Applying Trajectories: Signal Delays in Indianapolis, Indiana
Source:vignettes/articles/indygo-signals.Rmd
indygo-signals.RmdIntroduction
In previous vignettes, we saw how transittraj can help
clean AVL data and fit interpolating trajectories. But how can these
curves actually be used?
This vignette will demonstrate how we’ve used
transittraj to understand delays at traffic signals along
IndyGo’s bus rapid transit routes. We’ll skip over the data cleaning
process, and instead focus on the applications of finalized
trajectories. Check out vignette("articles/input-data") to
learn more about how to get started with your own data.
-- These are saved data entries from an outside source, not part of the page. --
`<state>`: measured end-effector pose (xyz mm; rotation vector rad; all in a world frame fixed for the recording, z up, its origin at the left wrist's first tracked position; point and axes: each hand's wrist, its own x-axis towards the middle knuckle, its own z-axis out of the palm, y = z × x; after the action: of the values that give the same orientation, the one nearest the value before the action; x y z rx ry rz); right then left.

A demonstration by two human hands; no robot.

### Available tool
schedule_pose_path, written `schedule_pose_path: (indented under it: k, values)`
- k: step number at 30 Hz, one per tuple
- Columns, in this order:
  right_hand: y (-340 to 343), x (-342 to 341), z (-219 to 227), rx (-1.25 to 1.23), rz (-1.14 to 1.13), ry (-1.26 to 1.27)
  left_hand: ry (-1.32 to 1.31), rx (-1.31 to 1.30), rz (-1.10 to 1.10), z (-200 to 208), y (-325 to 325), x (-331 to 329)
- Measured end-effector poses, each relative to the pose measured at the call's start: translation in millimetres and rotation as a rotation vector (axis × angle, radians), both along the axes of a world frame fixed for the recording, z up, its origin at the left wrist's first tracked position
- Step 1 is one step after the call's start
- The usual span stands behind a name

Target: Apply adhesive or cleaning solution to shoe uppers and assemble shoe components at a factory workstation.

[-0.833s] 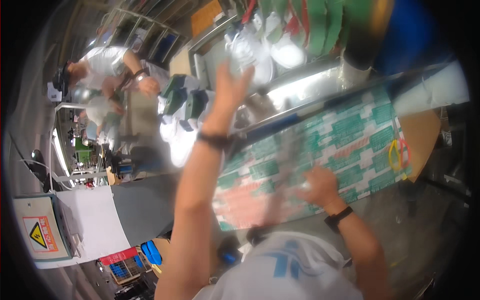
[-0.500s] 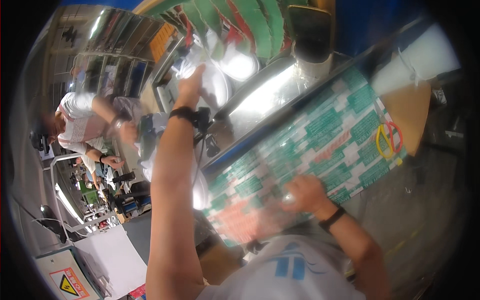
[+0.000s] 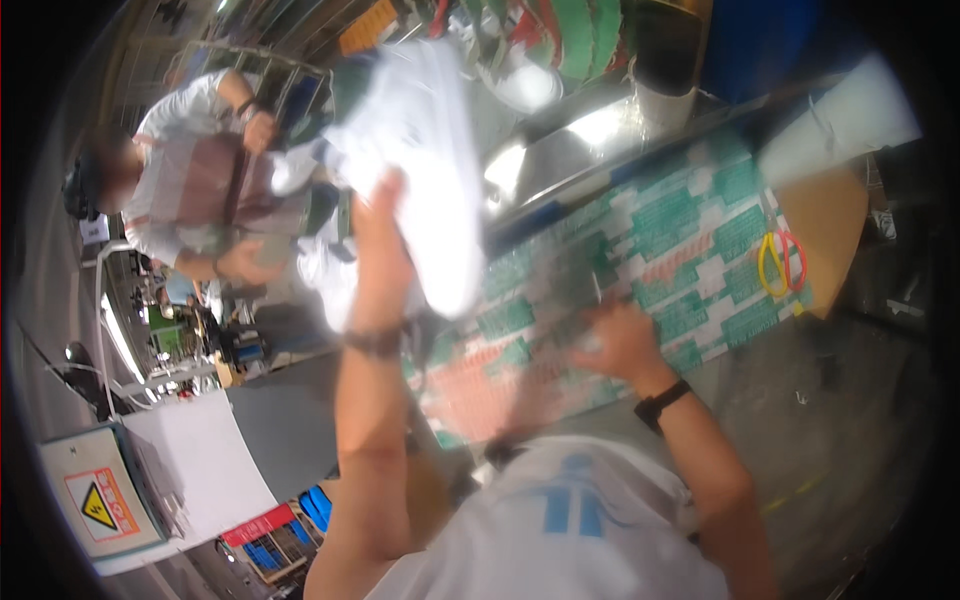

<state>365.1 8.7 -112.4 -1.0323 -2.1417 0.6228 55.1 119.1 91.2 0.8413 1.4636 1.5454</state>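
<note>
My left hand (image 3: pixel 383 255) grips a white sneaker (image 3: pixel 440 190), raised in front of me and blurred by motion. Beneath it and to the right lies a work surface covered in green, white and pink printed sheeting (image 3: pixel 690 215). Over that sheeting is my right hand (image 3: pixel 622 345), thumb spread away from the fingers; I make out nothing held in it. Scissors (image 3: pixel 780 262) with yellow and red handles rest at the sheeting's right end.
Another white shoe (image 3: pixel 528 85) sits behind, by green curved pieces (image 3: pixel 590 40). Across to the left a co-worker (image 3: pixel 190 170) handles white shoes (image 3: pixel 325 270). A dark-topped container (image 3: pixel 668 60) stands at the back, a white roll (image 3: pixel 840 115) at right. A warning sign (image 3: pixel 98 505) is lower left.
My left hand has lifted the white sneaker from among the shoes at the back and brought it nearer. My right hand has shifted slightly up, its thumb now apart. The view has turned somewhat.
</note>
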Motion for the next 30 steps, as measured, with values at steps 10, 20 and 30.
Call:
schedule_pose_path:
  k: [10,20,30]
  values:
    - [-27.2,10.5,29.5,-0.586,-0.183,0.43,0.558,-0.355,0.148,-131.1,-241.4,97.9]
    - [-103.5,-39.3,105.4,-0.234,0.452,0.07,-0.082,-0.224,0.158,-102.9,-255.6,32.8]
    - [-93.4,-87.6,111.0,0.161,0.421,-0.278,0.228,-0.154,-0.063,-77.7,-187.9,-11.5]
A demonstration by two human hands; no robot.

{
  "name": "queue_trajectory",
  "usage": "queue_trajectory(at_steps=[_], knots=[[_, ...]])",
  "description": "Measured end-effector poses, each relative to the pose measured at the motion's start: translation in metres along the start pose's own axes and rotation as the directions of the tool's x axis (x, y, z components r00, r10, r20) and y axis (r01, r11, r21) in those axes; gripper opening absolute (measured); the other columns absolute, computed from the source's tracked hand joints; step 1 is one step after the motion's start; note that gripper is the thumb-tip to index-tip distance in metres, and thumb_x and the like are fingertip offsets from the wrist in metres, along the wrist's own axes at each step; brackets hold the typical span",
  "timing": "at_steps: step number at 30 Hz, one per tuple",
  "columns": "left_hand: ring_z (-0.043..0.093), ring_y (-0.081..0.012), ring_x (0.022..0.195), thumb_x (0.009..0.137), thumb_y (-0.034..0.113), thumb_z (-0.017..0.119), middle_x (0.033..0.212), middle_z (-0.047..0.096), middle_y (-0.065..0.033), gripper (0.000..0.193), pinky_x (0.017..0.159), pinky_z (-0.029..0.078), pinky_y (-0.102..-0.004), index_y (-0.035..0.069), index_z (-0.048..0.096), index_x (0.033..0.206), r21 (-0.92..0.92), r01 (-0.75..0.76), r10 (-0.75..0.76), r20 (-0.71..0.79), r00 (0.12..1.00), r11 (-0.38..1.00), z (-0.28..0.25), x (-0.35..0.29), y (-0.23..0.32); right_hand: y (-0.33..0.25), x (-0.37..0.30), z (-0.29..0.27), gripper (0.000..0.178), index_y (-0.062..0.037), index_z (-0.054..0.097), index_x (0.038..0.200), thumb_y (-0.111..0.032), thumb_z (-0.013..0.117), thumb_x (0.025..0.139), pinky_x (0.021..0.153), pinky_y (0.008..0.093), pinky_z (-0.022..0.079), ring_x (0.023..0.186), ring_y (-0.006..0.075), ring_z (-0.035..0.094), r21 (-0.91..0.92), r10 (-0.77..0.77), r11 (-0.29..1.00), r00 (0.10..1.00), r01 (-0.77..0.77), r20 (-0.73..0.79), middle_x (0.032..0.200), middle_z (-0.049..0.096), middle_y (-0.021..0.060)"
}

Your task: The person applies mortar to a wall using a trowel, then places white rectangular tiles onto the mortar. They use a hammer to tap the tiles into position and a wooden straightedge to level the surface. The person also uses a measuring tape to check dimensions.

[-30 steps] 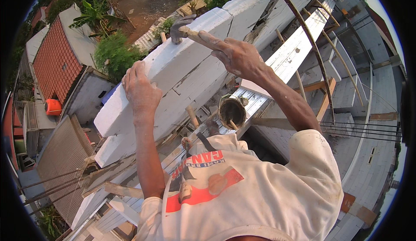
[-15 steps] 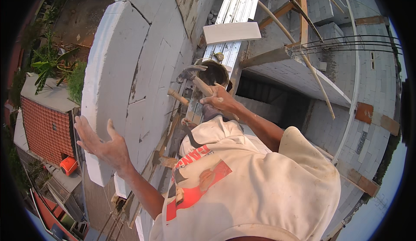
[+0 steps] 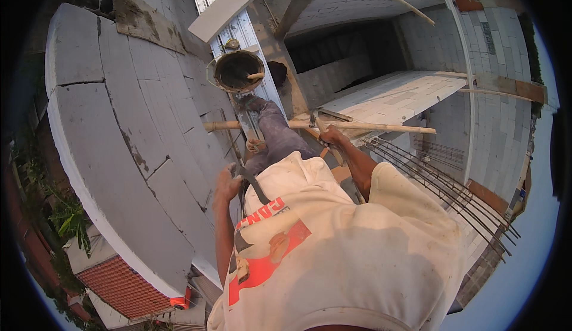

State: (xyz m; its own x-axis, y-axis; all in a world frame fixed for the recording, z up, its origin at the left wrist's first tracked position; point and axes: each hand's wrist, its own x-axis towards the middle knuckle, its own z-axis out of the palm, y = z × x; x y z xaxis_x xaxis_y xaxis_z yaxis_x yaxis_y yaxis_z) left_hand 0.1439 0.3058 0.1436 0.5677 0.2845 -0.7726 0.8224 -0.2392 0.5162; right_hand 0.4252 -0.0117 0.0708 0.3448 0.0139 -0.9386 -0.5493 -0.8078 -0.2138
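Note:
My right hand (image 3: 331, 136) is closed around a wooden-handled hammer (image 3: 313, 119), its grey head just past my fingers, beside a bamboo pole. My left hand (image 3: 226, 182) is close to my left hip, between my shirt and the block wall (image 3: 140, 128). Its fingers are bent and partly hidden, so I cannot make out whether they hold anything. Ahead of my feet stands a round bucket (image 3: 239, 71) with grey mortar and a wooden handle sticking out. Beyond it a pale block (image 3: 226, 8) lies across the ribbed metal plank (image 3: 262, 42).
The bamboo pole (image 3: 381, 128) crosses at knee level. Thin steel bars (image 3: 444, 194) jut out to the right. A deep dark opening (image 3: 342, 57) lies right of the plank. Left of the wall, the drop reaches a tiled roof (image 3: 125, 286).
My left hand has left the wall and come in to my side. My right hand has drawn the hammer back, away from the bucket. The view has turned to the right.

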Motion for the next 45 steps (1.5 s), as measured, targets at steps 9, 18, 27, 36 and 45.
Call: queue_trajectory(at_steps=[9,18,27,36,45], knots=[[0.063,-0.0363,0.125,0.094,0.035,0.070,0.130,0.066,-0.0287,0.063,0.106,0.047,-0.0411,-0.011,0.058,0.135,0.053,0.179,-0.187,0.296,0.937,0.982,0.023,-0.003,-0.091,0.245,0.032,0.144,0.042,0.0025,0.075,0.108,-0.029,0.070,0.080,0.086,0.0452,0.054,0.105,0.0331,0.072,-0.233,0.019,0.971,0.982,-0.063,-0.185,0.110,0.076,0.0188],[0.060,-0.0381,0.129,0.096,0.036,0.067,0.136,0.061,-0.0310,0.066,0.108,0.047,-0.0420,-0.011,0.053,0.140,0.224,0.083,-0.151,0.308,0.939,0.971,-0.030,0.060,-0.105,0.228,0.004,0.156,0.043,-0.0024,0.076,0.112,-0.030,0.072,0.079,0.092,0.0456,0.053,0.114,0.0347,0.069,-0.242,0.269,0.938,0.961,-0.246,0.066,0.117,0.074,0.0189],[0.062,-0.0368,0.127,0.096,0.034,0.067,0.136,0.062,-0.0296,0.064,0.107,0.049,-0.0426,-0.009,0.053,0.141,0.090,-0.112,0.103,0.096,0.990,0.990,-0.016,0.060,0.017,0.171,0.007,0.070,0.040,0.0030,0.074,0.109,-0.026,0.074,0.082,0.087,0.0471,0.055,0.102,0.0335,0.073,-0.245,0.172,0.955,0.985,-0.167,0.001,0.108,0.075,0.0196],[0.060,-0.0394,0.129,0.093,0.036,0.069,0.134,0.063,-0.0295,0.061,0.109,0.047,-0.0423,-0.008,0.060,0.135,0.046,0.071,-0.068,-0.066,0.995,0.996,0.013,0.005,-0.030,0.120,0.056,0.009,0.042,0.0020,0.072,0.113,-0.026,0.069,0.083,0.088,0.0437,0.054,0.101,0.0313,0.073,-0.461,-0.026,0.887,0.999,0.002,-0.045,0.109,0.076,0.0174],[0.071,-0.0356,0.108,0.087,0.031,0.066,0.109,0.075,-0.0208,0.036,0.096,0.054,-0.0442,0.003,0.079,0.106,-0.137,0.368,-0.387,-0.158,0.909,0.920,0.083,-0.050,-0.119,-0.001,-0.012,-0.005,0.014,-0.0016,0.067,0.089,-0.013,0.062,0.081,0.053,0.0377,0.046,0.057,0.0176,0.061,-0.599,-0.175,0.773,0.978,0.208,0.112,0.070,0.065,0.0105]])
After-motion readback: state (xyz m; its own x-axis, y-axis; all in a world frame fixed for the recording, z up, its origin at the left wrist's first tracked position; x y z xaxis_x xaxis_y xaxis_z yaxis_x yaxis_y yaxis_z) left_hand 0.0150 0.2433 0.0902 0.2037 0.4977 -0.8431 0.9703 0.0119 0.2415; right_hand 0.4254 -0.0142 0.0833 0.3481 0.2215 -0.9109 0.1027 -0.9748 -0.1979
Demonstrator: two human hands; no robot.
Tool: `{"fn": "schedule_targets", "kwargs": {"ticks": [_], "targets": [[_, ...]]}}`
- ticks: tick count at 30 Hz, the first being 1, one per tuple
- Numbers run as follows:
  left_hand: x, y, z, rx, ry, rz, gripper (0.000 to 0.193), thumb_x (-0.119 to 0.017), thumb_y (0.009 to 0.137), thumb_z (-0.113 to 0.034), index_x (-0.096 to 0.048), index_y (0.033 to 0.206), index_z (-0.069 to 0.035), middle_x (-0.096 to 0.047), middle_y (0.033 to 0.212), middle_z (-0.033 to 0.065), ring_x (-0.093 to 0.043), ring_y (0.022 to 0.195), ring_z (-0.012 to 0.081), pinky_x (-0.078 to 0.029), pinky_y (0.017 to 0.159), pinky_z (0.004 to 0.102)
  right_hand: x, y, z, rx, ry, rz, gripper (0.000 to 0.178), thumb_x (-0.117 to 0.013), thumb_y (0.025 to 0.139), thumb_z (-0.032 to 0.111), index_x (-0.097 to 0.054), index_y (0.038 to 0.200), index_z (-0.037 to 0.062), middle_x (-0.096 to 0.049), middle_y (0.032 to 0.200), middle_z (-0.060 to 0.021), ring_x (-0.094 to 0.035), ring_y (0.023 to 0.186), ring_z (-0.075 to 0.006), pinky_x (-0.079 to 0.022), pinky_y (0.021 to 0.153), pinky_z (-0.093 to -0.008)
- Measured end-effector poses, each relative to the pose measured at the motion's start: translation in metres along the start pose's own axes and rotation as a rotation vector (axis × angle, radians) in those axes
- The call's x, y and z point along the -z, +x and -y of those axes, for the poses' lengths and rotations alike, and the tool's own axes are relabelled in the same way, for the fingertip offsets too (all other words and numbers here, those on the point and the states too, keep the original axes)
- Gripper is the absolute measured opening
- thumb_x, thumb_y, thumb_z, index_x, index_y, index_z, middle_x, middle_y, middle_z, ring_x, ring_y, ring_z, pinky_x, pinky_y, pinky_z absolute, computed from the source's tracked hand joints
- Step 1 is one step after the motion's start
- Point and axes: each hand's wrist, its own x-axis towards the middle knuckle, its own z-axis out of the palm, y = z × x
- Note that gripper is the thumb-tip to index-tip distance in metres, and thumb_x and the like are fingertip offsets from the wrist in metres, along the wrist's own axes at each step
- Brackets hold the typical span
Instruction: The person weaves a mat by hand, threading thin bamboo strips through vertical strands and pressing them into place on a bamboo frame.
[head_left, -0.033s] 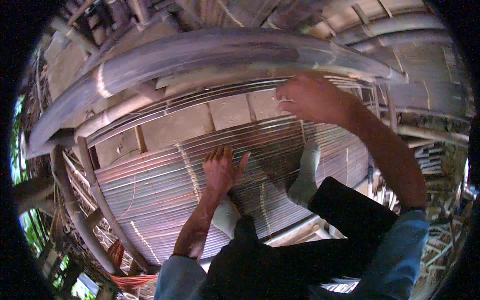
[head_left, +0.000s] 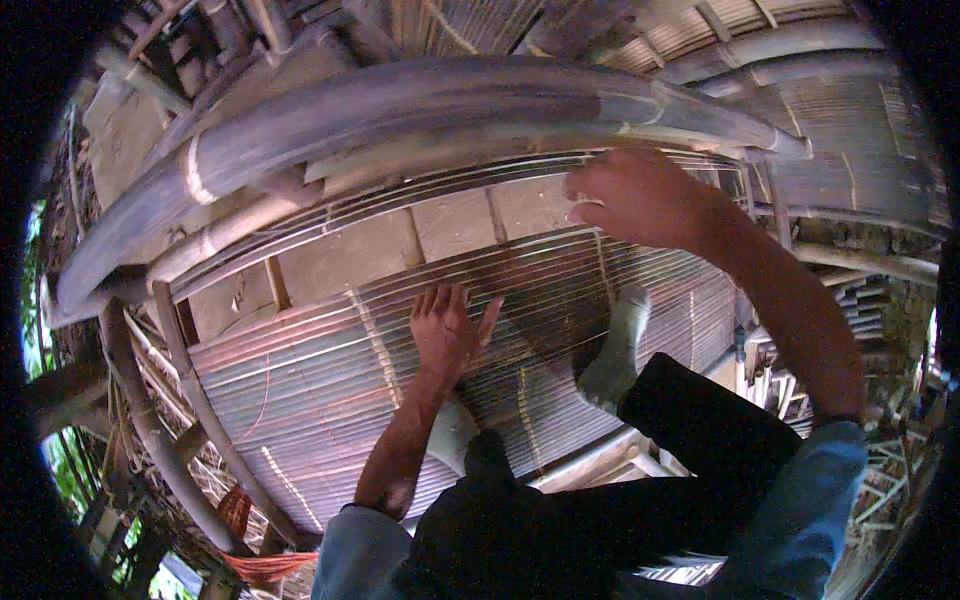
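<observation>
My left hand rests with its fingers spread on a platform of thin bamboo slats, tied across with pale bindings. Farther off and to the right, my right hand hangs over the platform's far edge with its fingers curled and the thumb close to them. Whatever may be between those fingers is too small to make out. My two feet in light socks stand on the slats; the right sock is to the right of my left hand, the left sock just below it.
A thick bamboo pole runs across beyond the platform, above a pale bare strip crossed by short battens. Wooden posts frame the left side, with orange netting low down. Stacked sticks and another slatted surface lie right.
The two frames are almost alike. My right hand has shifted slightly to the right in view; the left hand keeps its spread pose on the slats.
</observation>
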Motion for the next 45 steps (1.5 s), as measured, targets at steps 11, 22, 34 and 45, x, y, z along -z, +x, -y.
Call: {"fn": "schedule_targets", "kwargs": {"ticks": [11,22,34,45], "targets": [[-0.038,0.023,-0.036,0.187,0.202,-0.005,0.062,-0.072,0.082,-0.048,-0.056,0.121,-0.002,-0.053,0.118,0.0207,-0.048,0.113,0.0382,-0.034,0.094,0.0586,-0.070,-0.057,-0.078,-0.068,0.093,0.158,0.025,-0.060,0.090,0.026,-0.066,0.102,0.0058,-0.068,0.098,-0.0166,-0.065,0.096,-0.0343,-0.051,0.085,-0.0472],[-0.050,0.009,-0.054,0.036,0.268,-0.102,0.018,-0.064,0.080,-0.006,-0.064,0.098,-0.005,-0.059,0.103,0.0117,-0.054,0.103,0.0338,-0.042,0.089,0.0490,-0.228,0.029,-0.103,0.059,0.718,-0.174,0.029,-0.060,0.095,0.034,-0.071,0.103,0.0075,-0.072,0.095,-0.0153,-0.069,0.088,-0.0320,-0.054,0.079,-0.0414],[0.097,0.022,-0.100,1.194,-0.274,0.389,0.025,-0.059,0.098,-0.025,-0.071,0.104,-0.005,-0.071,0.092,0.0032,-0.065,0.084,0.0129,-0.052,0.071,0.0274,-0.252,0.041,-0.110,0.083,0.904,-0.196,0.026,-0.069,0.090,0.032,-0.075,0.096,0.0073,-0.071,0.083,-0.0156,-0.070,0.077,-0.0312,-0.053,0.070,-0.0387],[0.224,-0.002,-0.086,0.762,-0.322,-0.535,0.016,-0.051,0.098,-0.015,-0.060,0.097,-0.002,-0.061,0.091,0.0083,-0.046,0.064,0.0121,-0.042,0.066,0.0275,-0.252,0.091,-0.109,0.236,1.112,0.007,0.041,-0.062,0.096,0.027,-0.058,0.127,0.0004,-0.072,0.106,-0.0138,-0.069,0.098,-0.0214,-0.053,0.087,-0.0336]]}}
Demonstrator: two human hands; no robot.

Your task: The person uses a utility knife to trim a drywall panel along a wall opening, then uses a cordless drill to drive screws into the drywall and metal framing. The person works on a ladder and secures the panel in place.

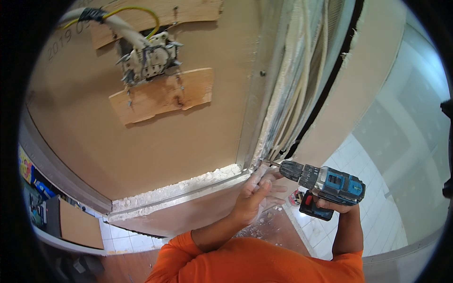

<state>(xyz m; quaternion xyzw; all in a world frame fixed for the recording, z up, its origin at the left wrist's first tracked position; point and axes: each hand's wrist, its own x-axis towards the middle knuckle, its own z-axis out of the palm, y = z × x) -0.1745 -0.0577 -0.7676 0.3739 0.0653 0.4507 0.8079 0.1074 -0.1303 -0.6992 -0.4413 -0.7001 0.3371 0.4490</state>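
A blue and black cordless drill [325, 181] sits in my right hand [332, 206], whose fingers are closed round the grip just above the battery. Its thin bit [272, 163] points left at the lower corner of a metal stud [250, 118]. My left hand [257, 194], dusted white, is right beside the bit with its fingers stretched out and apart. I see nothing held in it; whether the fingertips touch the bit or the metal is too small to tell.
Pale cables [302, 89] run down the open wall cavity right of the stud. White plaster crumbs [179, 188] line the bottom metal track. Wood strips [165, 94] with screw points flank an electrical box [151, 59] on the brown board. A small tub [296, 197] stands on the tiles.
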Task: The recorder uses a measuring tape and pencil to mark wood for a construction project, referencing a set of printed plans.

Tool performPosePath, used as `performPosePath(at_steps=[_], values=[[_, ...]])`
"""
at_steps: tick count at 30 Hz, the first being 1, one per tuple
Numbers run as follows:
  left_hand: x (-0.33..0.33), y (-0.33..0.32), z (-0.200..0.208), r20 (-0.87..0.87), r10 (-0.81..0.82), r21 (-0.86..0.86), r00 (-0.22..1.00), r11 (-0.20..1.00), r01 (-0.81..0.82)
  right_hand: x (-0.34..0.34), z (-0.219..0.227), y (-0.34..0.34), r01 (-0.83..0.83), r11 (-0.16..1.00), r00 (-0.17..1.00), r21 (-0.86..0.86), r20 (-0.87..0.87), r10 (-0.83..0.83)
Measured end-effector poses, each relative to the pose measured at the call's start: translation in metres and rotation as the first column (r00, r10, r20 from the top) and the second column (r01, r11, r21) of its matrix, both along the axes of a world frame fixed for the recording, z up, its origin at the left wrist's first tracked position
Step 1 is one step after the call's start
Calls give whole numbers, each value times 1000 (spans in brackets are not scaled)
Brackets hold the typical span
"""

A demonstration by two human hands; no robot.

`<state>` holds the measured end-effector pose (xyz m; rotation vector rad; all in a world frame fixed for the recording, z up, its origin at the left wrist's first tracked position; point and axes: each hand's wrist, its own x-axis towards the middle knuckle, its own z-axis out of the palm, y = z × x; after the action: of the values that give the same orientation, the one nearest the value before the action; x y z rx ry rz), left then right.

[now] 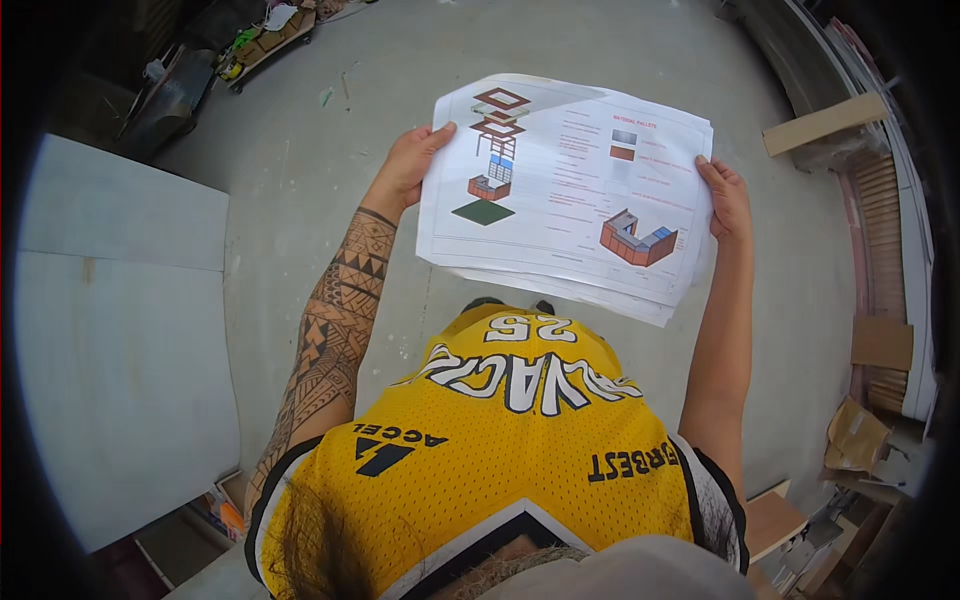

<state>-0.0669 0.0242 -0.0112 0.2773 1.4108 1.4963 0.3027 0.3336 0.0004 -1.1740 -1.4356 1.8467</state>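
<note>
Between my two hands I hold a stack of white plan sheets, spread out in front of me above the floor. The top sheet carries a coloured exploded drawing of a counter on its left, lines of red text in the middle and a small counter view at lower right. My left hand grips the left edge, thumb on top. My right hand pinches the right edge, its thumb also on the face of the paper. The other fingers are partly hidden. Lower sheets show along the bottom edge.
A large pale panel surface stands at my left. Far left, a low wheeled cart carries boxes. At the right are a wooden board, stacked slats and cardboard. Grey concrete floor lies beyond the sheets.
</note>
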Motion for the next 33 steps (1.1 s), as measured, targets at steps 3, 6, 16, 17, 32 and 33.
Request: performPosePath(at_steps=[3,6,16,17,32,33], values=[[-4,-9,22,59,-22,42,998,999,20,-9,7,-7,8,1000,999,-29,-52,-9],[6,-14,0,53,-105,14,993,994,105,-17,10,-5,-8,999,998,-32,-60,6],[22,-18,-18,-30,-147,12,989,989,147,5,-8,-2,14,980,997,199,-80,2],[20,-12,-15,11,-171,23,985,985,171,9,-1,-1,25,978,996,207,-89,-7],[35,-2,-8,3,56,181,998,982,-56,82,-12,-55,-127,984,980,-122,-166,106],[33,-5,-7,-6,97,194,995,976,-94,77,-12,-54,-121,985,982,-121,-158,101]])
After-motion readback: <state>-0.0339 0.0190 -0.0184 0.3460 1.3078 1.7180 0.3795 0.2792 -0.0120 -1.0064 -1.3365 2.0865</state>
Let’s load some libraries to get started:
Problem Context
IndyGo operates two BRT rotues in Indianapolis, Indiana, the Red and Purple Lines. These routes have a variety of types of bus priority infrastructure, including bus lanes and station-style stops, but the focus of this study is on the transit signal priority (TSP) system. Since its launch, the Red Line has had two generations of TSP: a traditional call-based and conditional system, launched in September 2019; and a new cloud-based and unconditional system, launched when the Purple Line opened in October 2024.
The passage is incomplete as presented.